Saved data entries
+-------+
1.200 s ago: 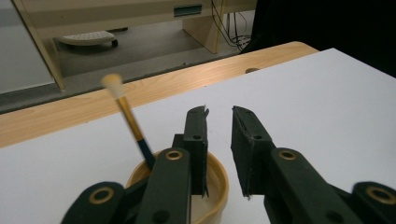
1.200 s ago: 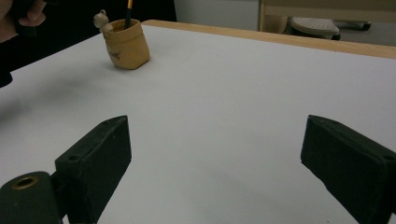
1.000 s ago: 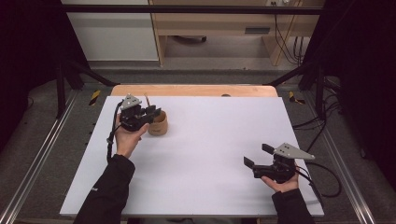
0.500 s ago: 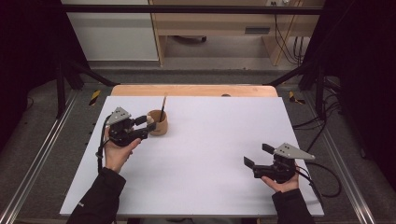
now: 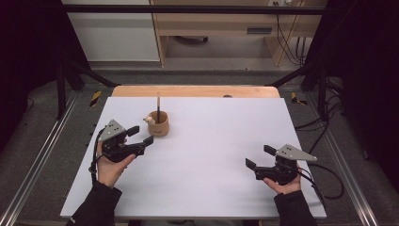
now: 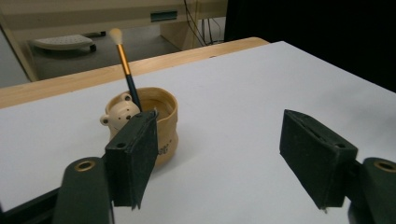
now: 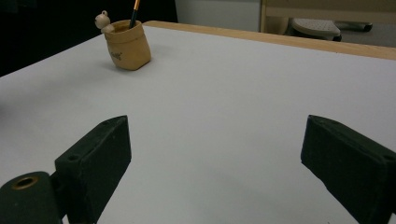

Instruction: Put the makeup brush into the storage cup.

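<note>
White table (image 5: 211,155): tan cup (image 5: 158,125) with brush (image 5: 158,104).

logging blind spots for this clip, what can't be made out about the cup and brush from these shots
- Cup lower left side: left gripper view, hidden behind a jaw of the left hand-held gripper.
- Brush lower handle: every view, hidden inside the cup.
- Brush tip: right gripper view, cut off by the top edge.
- Print on the cup: right gripper view, too small to read.
- Bear figure on the rim: high view, too small for detail.
</note>
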The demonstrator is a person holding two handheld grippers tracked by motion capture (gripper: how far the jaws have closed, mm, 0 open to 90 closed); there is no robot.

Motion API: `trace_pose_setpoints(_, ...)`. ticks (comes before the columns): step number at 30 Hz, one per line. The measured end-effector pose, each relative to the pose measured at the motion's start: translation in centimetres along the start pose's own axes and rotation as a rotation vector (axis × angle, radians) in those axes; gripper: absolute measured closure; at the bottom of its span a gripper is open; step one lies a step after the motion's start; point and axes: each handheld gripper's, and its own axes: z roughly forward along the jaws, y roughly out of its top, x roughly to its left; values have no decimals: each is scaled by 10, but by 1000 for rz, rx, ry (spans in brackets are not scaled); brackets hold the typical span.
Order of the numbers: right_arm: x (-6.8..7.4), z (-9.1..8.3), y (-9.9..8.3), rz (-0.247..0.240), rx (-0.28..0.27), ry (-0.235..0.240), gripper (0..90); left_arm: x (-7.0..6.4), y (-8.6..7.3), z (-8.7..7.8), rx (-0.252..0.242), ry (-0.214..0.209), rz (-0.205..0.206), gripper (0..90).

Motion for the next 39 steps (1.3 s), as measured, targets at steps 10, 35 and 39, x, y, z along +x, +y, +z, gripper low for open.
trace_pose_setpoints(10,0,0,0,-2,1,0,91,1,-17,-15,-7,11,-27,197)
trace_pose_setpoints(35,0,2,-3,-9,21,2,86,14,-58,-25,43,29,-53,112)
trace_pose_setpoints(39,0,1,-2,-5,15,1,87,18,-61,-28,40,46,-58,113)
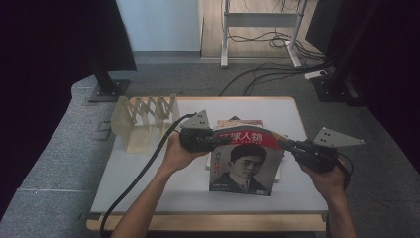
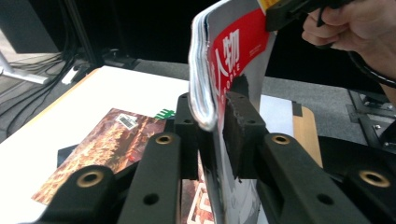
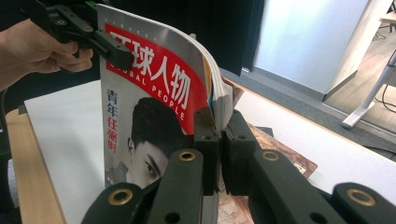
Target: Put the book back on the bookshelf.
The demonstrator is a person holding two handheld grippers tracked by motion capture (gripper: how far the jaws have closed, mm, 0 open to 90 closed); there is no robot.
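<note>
A magazine [image 1: 245, 163] with a red title band and a portrait on its cover is held upright above the white table [image 1: 148, 188]. My left gripper [image 1: 223, 140] is shut on its upper left edge; the left gripper view has the jaws [image 2: 212, 116] clamped on the magazine's spine [image 2: 205, 84]. At the upper right edge, my right gripper [image 1: 283, 144] is also shut on it. The right gripper view shows that gripper [image 3: 222, 123] pinching the page edges of the magazine [image 3: 154, 107], with the left gripper [image 3: 114, 51] at the far corner. The cover bows slightly between them.
Another magazine [image 2: 107, 144] with a brown cover lies flat on the table behind the held one [image 1: 240, 123]. A folding wooden rack [image 1: 146, 116] stands at the table's back left. Stand bases and cables lie on the floor beyond the table.
</note>
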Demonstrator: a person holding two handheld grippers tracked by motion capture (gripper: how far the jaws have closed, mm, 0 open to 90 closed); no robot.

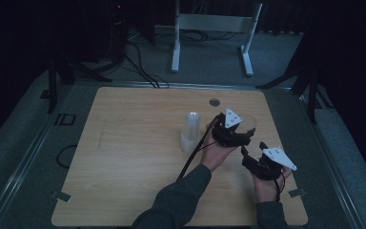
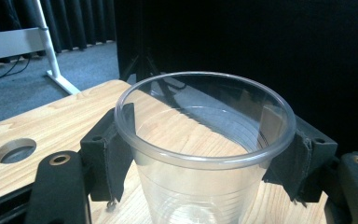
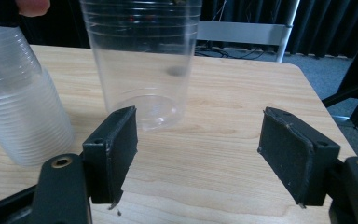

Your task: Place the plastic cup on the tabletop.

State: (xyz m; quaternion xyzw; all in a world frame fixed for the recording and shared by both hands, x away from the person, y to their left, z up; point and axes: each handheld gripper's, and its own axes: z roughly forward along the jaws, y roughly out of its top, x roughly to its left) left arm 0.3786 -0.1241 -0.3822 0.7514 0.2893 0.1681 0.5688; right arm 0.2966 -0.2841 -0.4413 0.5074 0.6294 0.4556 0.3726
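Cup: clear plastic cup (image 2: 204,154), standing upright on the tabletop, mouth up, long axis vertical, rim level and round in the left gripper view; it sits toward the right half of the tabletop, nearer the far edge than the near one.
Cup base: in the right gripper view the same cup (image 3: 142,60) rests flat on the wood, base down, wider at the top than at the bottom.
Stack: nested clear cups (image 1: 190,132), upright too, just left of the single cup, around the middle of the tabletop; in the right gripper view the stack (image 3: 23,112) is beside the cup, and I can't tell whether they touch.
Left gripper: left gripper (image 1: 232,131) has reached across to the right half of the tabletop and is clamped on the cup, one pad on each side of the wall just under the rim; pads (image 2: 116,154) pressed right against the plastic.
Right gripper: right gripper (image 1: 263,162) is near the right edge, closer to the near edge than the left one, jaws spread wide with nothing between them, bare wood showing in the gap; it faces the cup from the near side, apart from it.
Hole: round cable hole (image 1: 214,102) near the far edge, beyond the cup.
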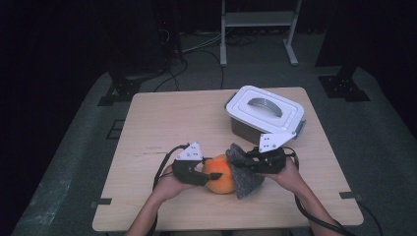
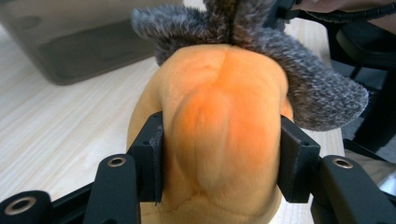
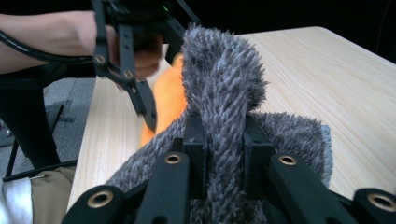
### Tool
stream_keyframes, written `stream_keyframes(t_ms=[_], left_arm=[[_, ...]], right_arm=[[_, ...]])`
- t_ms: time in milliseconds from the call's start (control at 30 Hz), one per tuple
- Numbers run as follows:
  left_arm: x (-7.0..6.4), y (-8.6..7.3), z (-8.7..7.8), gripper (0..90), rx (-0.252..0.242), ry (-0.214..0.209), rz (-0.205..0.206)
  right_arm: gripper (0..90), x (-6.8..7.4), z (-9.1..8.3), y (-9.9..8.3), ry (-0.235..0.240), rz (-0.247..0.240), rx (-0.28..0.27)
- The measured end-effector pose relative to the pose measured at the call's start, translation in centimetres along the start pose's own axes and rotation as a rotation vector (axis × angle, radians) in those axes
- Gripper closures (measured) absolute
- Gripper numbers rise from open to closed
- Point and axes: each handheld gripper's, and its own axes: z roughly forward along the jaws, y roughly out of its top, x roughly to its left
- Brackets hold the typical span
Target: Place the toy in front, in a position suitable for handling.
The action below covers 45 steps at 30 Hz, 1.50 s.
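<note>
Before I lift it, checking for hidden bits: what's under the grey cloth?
The grey cloth drapes over the orange plush; whatever lies beneath its lower flap on the table is covered.

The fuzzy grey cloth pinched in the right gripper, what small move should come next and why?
Probably a short stroke of the fuzzy grey cloth across the soft orange ball. The right gripper is shut on a fold of the cloth, the left gripper clamps the ball from both sides on the wooden table, and the cloth already drapes against the ball's far side.
</note>
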Motion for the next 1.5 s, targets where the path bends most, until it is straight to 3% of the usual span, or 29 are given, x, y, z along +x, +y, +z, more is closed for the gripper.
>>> stream_keyframes(t_ms=[100,233,367,467,533,667,767,833,933,1000,1100,1167,1300,1400,1500], left_arm=[[0.2,0.0,-0.5,45.0,0.002,0.026,-0.042],[0.5,-0.1,-0.5,44.9,-0.005,0.028,-0.096],[0.3,0.5,0.0,44.9,-0.001,-0.008,-0.109],[0.4,0.4,-0.1,44.8,0.001,-0.006,-0.126],[0.8,0.0,-0.2,44.1,-0.005,-0.012,-0.143],[1.2,-0.4,0.0,29.3,-0.02,-0.012,-0.164],[1.0,-0.4,0.4,24.3,-0.019,-0.021,-0.158],[1.0,-0.4,0.3,30.1,-0.02,-0.01,-0.144],[1.1,-0.7,0.4,41.5,-0.036,0.013,-0.162],[1.1,-0.6,0.5,43.1,-0.045,0.026,-0.185],[1.3,-0.6,0.4,43.2,-0.055,0.043,-0.205],[1.6,-0.8,0.1,43.5,-0.067,0.051,-0.236],[2.3,-1.4,-0.1,43.5,-0.095,0.046,-0.291],[2.4,-1.5,-0.1,43.3,-0.103,0.041,-0.305],[2.2,-1.4,0.0,43.1,-0.102,0.033,-0.293]], right_arm=[[75.2,-0.7,-0.2,-0.8,-0.03,0.025,0.025],[75.1,-1.0,-0.6,-1.4,-0.06,0.049,0.038],[75.3,0.1,-0.4,0.0,-0.04,0.01,-0.015],[75.2,1.1,0.4,0.9,-0.042,-0.04,-0.002],[75.1,0.6,0.4,0.4,-0.042,-0.022,-0.003],[74.8,-0.4,0.3,-1.0,-0.056,0.007,0.005],[74.3,-0.7,0.0,-1.3,-0.074,0.016,0.015],[74.3,-0.6,0.0,-1.3,-0.084,0.02,0.017],[74.8,0.2,0.1,-0.4,-0.103,-0.003,0.007],[74.9,1.0,0.3,0.3,-0.085,-0.029,-0.015],[74.9,1.6,1.2,0.6,-0.098,-0.079,0.019],[75.0,1.1,1.1,0.1,-0.089,-0.057,0.006],[75.1,0.2,0.5,-1.0,-0.114,-0.038,0.035],[74.9,-0.2,0.1,-1.5,-0.128,-0.017,0.053],[74.8,0.4,0.2,-0.6,-0.106,-0.025,0.017]])
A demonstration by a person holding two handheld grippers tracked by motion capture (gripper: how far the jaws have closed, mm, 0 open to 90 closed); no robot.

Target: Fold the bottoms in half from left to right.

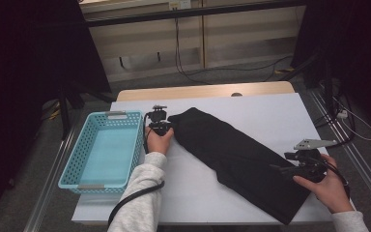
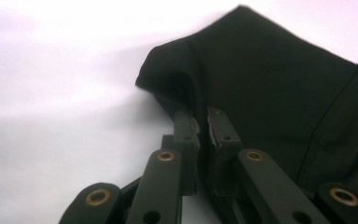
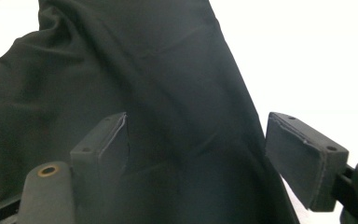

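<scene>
A long black garment (image 1: 236,154) lies diagonally across the white table, from the middle back to the front right. My left gripper (image 1: 162,126) sits at its far left end. In the left gripper view the jaws are pinched on a fold of the black cloth (image 2: 270,93), with the left gripper (image 2: 204,122) shut on it. My right gripper (image 1: 290,169) hovers at the garment's near right end. In the right gripper view the right gripper (image 3: 198,149) stands wide open, and the black cloth (image 3: 168,93) lies between and beyond its pads.
A light blue plastic basket (image 1: 72,166) stands on the table's left side, close to my left hand. The white table cover (image 1: 270,111) lies bare behind the garment. Cables and dark stands are on the floor beyond the table.
</scene>
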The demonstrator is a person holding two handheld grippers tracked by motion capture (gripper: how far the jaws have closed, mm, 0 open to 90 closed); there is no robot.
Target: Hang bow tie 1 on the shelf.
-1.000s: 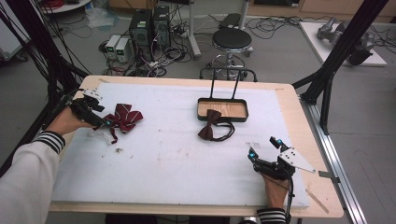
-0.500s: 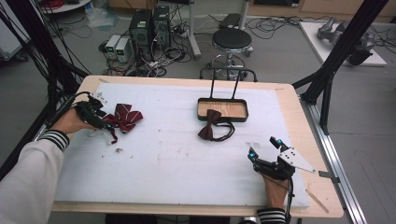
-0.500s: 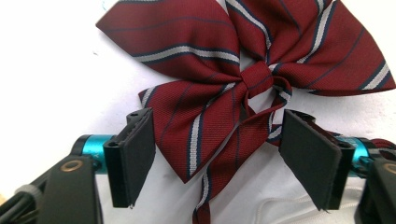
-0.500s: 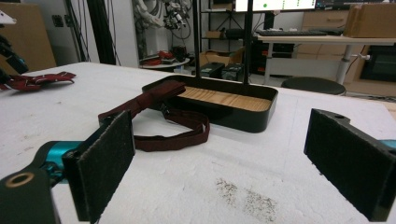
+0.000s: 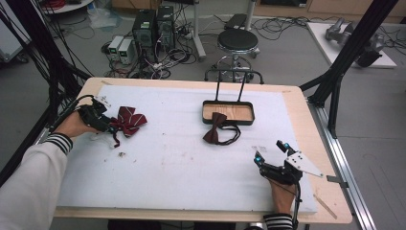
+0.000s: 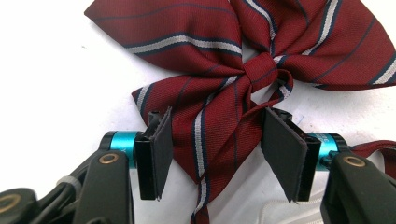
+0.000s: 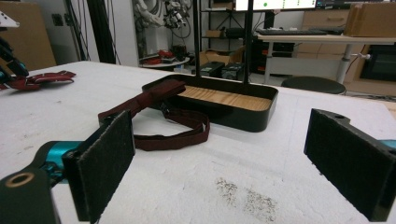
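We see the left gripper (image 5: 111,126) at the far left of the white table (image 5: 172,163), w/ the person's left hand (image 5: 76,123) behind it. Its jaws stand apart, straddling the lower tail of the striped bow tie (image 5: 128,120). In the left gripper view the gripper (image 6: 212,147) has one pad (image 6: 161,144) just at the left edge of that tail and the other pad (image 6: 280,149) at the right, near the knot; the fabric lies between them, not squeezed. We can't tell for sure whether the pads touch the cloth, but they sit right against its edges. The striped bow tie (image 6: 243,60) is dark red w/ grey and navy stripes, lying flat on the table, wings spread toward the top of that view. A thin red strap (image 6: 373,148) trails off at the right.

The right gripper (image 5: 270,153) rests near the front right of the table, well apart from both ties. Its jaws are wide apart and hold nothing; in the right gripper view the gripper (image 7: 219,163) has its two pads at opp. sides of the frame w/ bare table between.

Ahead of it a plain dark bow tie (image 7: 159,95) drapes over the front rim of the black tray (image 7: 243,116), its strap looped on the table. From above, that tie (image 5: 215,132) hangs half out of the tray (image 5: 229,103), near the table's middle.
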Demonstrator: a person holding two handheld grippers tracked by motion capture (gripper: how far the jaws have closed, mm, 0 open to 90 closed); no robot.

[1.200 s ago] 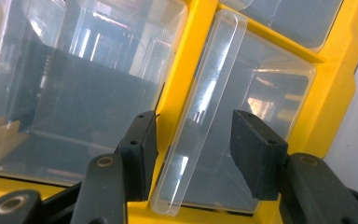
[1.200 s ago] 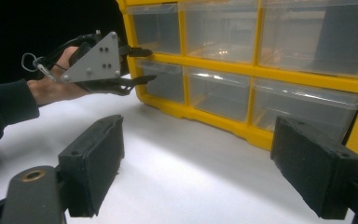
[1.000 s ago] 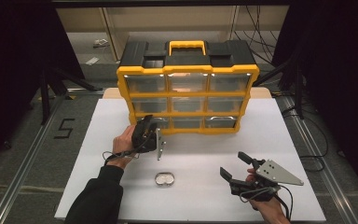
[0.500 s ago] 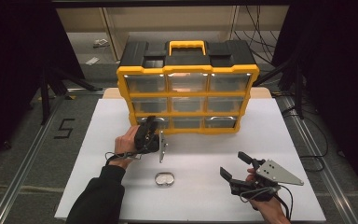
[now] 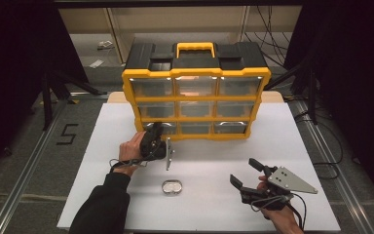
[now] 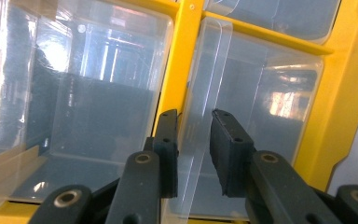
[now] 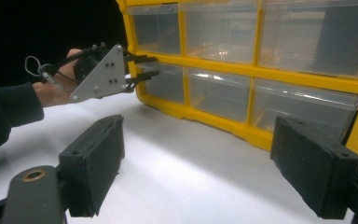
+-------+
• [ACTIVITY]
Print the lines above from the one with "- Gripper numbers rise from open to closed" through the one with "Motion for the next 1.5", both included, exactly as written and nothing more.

• [YOUR SOLUTION]
- Gripper numbers rise from open to closed
- Point and axes: each handheld gripper's, and its own axes: z roughly forward along the jaws, y roughly out of its top, x roughly to its left
- Brackets hold the typical span
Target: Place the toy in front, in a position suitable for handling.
The action below covers 45 steps at 30 Hz, 1.50 s.
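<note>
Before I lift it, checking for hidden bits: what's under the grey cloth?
The grey cloth drapes over the orange plush; whatever lies beneath its lower flap on the table is covered.

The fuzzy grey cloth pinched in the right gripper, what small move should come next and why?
Probably a short stroke of the fuzzy grey cloth across the soft orange ball. The right gripper is shut on a fold of the cloth, the left gripper clamps the ball from both sides on the wooden table, and the cloth already drapes against the ball's far side.
</note>
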Motion for the next 1.5 s, targets where the path bends most, until it is straight to 3% of the usual span, or 29 are given, x, y, z along +x, +y, +z, more is closed for the gripper.

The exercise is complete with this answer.